For instance, when I tell them I am cycling to Narok, or going to Maandamano or dancing with a cobra in Ukambani they tell me to enjoy it! Do it now before you get married! Live your life now bro! And then they touch touch their eyes, as if something entered them and they suddenly became watery.

They talk about marriage like it’s a civilisation where the barbarians are cavorting in the ruins. Everybody knows this. You know this. The barbarians know this. The government knows this.

In Lurambi, we say when you marry a person you marry their family too. And this is one of the joys of marriage, the connections it builds. We bind families together. We bring friends together. I think we got it wrong because we tend to weaken romantic relationships by expecting too much and undermine friendships by expecting too little. I also gather then that not all the feminists will not be too pleased with my simplism.
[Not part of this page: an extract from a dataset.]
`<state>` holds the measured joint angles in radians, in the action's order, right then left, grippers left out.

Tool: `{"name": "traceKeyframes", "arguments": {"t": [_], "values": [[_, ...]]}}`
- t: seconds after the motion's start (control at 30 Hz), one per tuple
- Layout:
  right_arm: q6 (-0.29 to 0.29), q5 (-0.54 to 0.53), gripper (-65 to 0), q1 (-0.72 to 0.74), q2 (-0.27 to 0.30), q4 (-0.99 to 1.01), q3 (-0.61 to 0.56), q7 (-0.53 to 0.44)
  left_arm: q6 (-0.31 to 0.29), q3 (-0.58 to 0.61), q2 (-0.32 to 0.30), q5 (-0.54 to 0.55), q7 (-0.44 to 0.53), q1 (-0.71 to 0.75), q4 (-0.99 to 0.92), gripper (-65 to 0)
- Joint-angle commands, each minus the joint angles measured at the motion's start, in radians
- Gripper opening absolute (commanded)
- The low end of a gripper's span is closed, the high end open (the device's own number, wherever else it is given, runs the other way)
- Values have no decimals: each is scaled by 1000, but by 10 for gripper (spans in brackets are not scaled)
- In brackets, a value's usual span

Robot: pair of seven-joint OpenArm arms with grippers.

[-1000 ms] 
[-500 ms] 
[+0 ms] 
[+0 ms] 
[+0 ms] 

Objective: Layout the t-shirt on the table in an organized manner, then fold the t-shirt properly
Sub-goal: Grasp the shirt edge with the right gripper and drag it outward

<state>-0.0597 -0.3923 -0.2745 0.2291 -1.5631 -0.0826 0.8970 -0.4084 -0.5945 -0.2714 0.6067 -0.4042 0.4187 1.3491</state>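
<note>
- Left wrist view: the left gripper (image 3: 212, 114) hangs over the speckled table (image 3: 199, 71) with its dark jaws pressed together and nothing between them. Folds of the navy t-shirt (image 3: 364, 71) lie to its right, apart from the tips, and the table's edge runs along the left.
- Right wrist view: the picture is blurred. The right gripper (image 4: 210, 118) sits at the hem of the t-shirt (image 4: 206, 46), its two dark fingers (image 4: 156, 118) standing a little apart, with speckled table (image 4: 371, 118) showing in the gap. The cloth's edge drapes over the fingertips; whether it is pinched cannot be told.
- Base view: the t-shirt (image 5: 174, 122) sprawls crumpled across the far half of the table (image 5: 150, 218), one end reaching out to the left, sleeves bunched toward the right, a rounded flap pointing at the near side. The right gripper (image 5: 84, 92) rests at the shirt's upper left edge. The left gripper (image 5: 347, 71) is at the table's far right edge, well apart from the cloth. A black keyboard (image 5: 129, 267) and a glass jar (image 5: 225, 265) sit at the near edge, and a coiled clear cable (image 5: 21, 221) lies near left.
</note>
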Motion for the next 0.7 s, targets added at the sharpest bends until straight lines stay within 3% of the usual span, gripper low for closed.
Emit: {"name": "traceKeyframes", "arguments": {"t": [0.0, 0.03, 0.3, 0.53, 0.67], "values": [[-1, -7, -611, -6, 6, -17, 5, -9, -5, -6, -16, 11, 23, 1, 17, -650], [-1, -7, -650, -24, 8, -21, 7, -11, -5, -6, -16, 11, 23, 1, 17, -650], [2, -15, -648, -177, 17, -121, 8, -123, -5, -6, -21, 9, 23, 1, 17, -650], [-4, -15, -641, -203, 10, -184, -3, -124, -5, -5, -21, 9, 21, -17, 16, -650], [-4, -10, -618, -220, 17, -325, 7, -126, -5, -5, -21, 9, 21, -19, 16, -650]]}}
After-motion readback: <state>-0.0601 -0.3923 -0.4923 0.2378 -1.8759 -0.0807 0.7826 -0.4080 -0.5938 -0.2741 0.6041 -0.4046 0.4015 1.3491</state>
What does marriage ask us to give up? That’s a question only you can answer. The only advice I ever got about marriage was from a movie where the husband was in hospital, which should probably be a cause for concern but I am going with it. He said don't get so much life insurance that "you're worth more to them dead than alive...seriously watch your back." I think I can pass that on.

I don’t know if Stivo has life insurance but he seemed happy. Me? After a couple of potent Ugenyafiddich, my eyes opened, and I could see clearly. My Luo women embargo was jettisoned. Finito. Their daughter hurt me once but I can learn to love again. I swallowed saliva at the women and shouted at them that if I was staying in Kisumu longer, they would see. Not to propagate stereotypes, but those who came before us knew something we don't when they said you are still a prude until you've been with a Luhya. And you are still unloved until you've been loved by a Luo woman.

Anyway, I won’t talk your ears off with the details of what the bride looks like but men, if you weren’t in class during your boy training, this is the memo you missed: Before you marry, visit Kisumu. Omera. In Lurambi, we also say the eyes do not have curtains, and I saw what I saw.